▸ WHAT THE TASK ASKS
Filter the listing so that only lines with the word "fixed" remain.

** Opening RAW DATA block **

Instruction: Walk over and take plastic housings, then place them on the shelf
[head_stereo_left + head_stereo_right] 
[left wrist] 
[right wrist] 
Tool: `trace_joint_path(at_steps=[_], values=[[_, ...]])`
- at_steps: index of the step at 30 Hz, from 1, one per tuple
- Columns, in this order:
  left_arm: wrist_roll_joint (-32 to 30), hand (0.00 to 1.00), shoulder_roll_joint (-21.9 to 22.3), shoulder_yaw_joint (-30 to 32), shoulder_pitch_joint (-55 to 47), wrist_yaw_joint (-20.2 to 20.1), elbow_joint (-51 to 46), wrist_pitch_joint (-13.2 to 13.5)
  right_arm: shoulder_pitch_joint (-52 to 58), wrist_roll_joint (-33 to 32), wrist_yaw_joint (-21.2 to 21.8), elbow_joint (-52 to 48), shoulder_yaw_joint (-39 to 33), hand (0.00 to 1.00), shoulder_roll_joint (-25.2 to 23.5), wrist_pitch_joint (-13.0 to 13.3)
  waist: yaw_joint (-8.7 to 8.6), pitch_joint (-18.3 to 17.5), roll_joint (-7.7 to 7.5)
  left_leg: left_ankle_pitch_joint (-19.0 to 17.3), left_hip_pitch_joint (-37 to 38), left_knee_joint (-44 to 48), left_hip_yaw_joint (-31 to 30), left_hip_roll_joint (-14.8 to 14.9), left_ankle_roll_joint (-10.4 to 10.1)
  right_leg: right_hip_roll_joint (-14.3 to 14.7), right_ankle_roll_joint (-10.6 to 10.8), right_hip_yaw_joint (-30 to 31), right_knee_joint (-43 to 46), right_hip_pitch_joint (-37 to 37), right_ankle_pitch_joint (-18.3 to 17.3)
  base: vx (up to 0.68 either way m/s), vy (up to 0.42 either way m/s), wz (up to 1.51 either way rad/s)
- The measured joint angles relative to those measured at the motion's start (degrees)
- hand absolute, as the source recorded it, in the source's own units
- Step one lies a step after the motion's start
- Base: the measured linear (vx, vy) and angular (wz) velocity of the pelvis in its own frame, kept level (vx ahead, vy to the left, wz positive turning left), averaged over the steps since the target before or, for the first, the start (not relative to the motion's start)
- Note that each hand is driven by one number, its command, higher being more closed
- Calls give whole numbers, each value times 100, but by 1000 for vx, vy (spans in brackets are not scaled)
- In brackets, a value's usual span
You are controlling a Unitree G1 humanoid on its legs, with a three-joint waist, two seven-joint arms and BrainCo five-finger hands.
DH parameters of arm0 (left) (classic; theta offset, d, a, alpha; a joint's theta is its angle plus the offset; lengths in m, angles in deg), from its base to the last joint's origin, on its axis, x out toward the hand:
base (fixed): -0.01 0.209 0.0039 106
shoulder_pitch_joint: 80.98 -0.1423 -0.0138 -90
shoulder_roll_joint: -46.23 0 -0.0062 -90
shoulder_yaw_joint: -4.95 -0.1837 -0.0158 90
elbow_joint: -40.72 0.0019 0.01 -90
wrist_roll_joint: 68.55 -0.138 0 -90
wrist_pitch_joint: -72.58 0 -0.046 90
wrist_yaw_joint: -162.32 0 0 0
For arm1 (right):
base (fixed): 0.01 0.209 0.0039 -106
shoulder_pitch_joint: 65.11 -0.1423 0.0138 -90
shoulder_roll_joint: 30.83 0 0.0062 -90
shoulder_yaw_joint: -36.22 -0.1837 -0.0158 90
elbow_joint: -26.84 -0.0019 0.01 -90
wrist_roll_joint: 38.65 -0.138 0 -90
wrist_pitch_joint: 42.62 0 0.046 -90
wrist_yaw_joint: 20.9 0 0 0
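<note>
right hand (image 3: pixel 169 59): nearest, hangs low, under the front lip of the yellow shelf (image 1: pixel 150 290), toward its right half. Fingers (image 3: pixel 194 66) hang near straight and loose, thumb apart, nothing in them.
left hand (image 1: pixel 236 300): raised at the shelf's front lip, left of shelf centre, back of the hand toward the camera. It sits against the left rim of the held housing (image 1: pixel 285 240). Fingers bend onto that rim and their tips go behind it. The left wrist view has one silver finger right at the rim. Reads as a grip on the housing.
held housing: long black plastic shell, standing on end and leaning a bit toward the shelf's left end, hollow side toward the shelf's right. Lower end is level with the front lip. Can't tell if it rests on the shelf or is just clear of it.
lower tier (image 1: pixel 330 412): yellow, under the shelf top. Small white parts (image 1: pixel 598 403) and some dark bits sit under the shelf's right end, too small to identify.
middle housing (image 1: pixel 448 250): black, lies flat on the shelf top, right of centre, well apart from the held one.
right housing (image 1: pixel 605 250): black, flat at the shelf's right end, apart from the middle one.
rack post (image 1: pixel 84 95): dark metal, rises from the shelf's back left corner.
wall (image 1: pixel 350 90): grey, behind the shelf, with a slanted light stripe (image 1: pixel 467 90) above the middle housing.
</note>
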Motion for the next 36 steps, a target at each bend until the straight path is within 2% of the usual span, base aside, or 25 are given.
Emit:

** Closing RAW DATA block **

▸ RESPONSE TO THE TASK
base (fixed): -0.01 0.209 0.0039 106
base (fixed): 0.01 0.209 0.0039 -106

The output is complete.